Delta Amacuro ist ein Bundesstaat im Nordosten Venezuelas, der sich über etwa 40.200 Quadratkilometer (rund 15.500 Quadratmeilen) Sumpfland erstreckt, wo sich der Orinoco in zahlreiche Arme verzweigt. Die Landschaft besteht aus einem dichten Netz von Wasserläufen, Inseln und Mangrovenwäldern, die bis zur Atlantikküste reichen.
Das Gebiet wurde 1884 als Bundesgebiet gegründet, um die abgelegenen östlichen Territorien Venezuelas besser zu verwalten. Es erhielt 1991 den Status eines vollwertigen Bundesstaates und gewann damit größere politische Eigenständigkeit.
Die Warao leben traditionell in Pfahlbauten, die sich über den Flussarmen erheben, und bewegen sich täglich mit kleinen Kanus zwischen den Siedlungen. Ihre Lebensweise ist eng mit den Gezeiten und Wasserständen verknüpft, was sich in ihrer Architektur und Tagesroutine zeigt.

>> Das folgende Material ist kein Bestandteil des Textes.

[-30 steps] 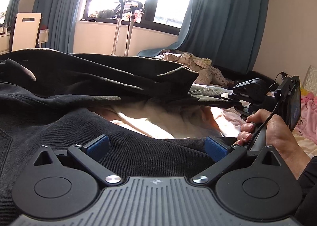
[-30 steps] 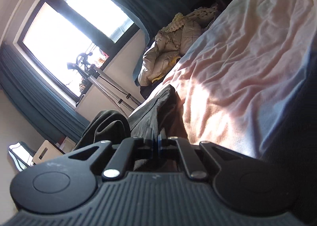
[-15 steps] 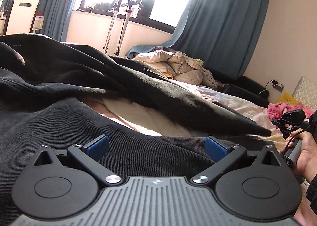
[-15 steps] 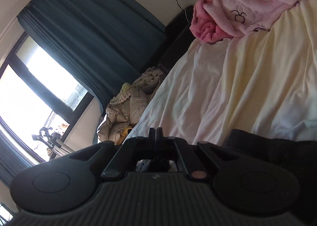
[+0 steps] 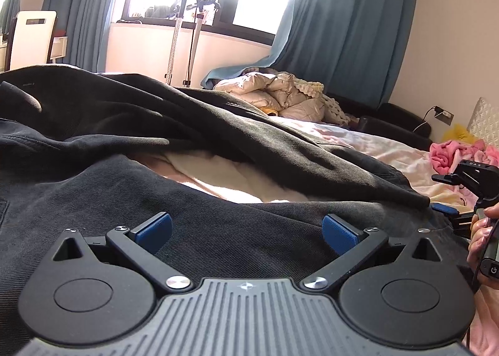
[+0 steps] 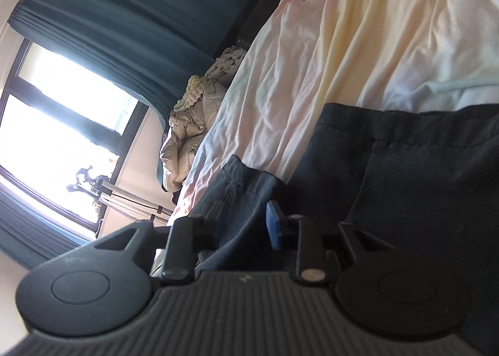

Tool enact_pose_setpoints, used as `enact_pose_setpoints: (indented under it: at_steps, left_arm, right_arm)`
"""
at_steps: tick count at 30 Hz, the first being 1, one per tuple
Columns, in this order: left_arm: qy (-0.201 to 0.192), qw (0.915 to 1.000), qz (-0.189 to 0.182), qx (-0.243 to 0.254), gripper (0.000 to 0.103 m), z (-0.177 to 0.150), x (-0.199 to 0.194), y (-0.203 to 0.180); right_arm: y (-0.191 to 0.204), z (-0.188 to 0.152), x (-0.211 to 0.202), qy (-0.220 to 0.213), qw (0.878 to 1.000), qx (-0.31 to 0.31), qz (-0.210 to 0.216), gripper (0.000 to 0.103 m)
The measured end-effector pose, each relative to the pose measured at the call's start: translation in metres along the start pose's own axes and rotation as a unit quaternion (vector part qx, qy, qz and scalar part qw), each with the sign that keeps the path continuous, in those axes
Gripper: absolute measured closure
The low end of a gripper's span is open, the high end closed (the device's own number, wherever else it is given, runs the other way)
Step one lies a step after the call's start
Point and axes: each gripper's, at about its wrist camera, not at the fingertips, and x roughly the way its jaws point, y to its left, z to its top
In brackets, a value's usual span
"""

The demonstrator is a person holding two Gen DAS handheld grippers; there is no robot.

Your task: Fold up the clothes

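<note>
Dark grey trousers (image 5: pixel 218 134) lie spread on the bed, one leg stretched to the right over the other. My left gripper (image 5: pixel 246 229) is open, its blue pads just above the near leg, holding nothing. My right gripper (image 6: pixel 244 225) is open, with the dark leg's hem (image 6: pixel 249 181) lying between its fingers. It also shows in the left wrist view (image 5: pixel 443 207) at the tip of the stretched leg, held in a hand.
The bed has a pale pink and cream sheet (image 6: pixel 358 53). A beige puffy jacket (image 5: pixel 274 94) lies at the far edge, a pink blanket (image 5: pixel 452 153) at the right. Teal curtains, a window, a tripod (image 5: pixel 184 41) and a white chair (image 5: pixel 31 37) stand behind.
The right gripper pulled the trouser leg out to the right across the bed, then opened and let the hem go. The left gripper stayed open over the near leg.
</note>
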Motion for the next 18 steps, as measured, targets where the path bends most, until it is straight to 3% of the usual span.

Die meisten Fahrten innerhalb des Gebiets erfolgen mit dem Boot, da Straßen selten sind und viele Gemeinden nur über Wasser erreichbar sind. Tucupita, die Hauptstadt, ist mit dem Rest Venezuelas durch eine Überlandstraße verbunden, die bei Regen schwer befahrbar sein kann.

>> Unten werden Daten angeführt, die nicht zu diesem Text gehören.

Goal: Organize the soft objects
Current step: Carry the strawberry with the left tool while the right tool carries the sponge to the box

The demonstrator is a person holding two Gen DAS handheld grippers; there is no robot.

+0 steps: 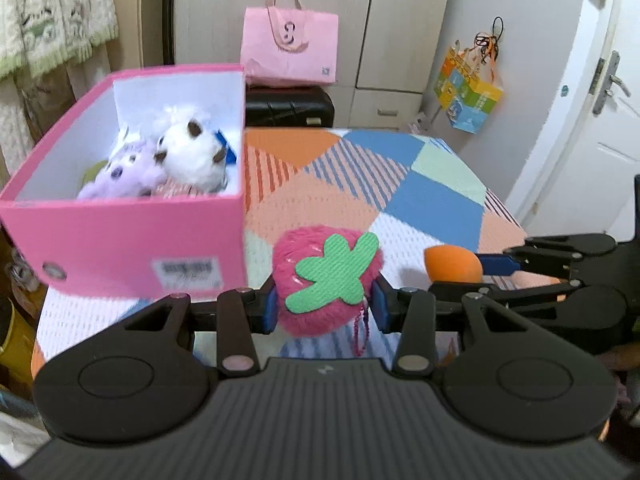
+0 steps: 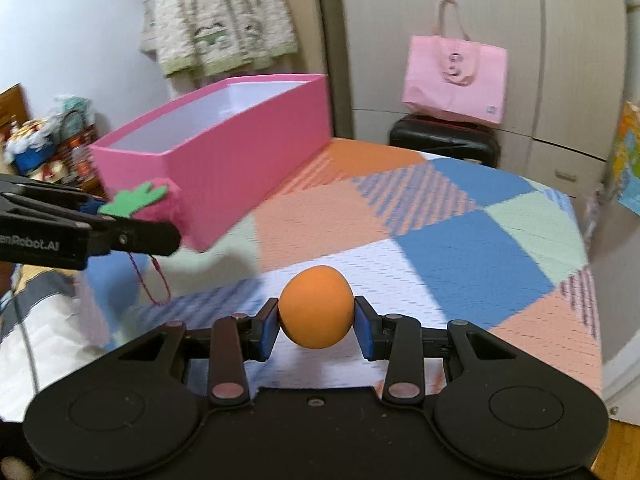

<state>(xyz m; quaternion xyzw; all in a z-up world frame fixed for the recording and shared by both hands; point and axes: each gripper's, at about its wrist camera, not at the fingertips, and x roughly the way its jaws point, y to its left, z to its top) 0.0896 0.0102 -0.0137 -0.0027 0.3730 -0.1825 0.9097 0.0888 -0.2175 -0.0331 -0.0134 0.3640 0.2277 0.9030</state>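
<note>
My left gripper is shut on a fluffy pink strawberry plush with a green felt leaf, held above the bed just right of the pink box. The box holds a white plush and a purple plush. My right gripper is shut on an orange soft ball above the bed. The ball also shows in the left wrist view, to the right of the strawberry. The strawberry and the box show at left in the right wrist view.
A patchwork quilt covers the bed. A pink tote bag sits on a black case behind the bed, in front of wardrobes. A colourful bag hangs at the right near a door.
</note>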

Der Orinoco teilt sich hier in mehr als zwei Dutzend Arme, die ein Labyrinth aus Inseln und Kanälen bilden, bevor das Wasser den Ozean erreicht. Die Mischung aus Süß- und Salzwasser schafft Übergangslebensräume, in denen Pflanzen und Tiere beider Welten nebeneinander vorkommen.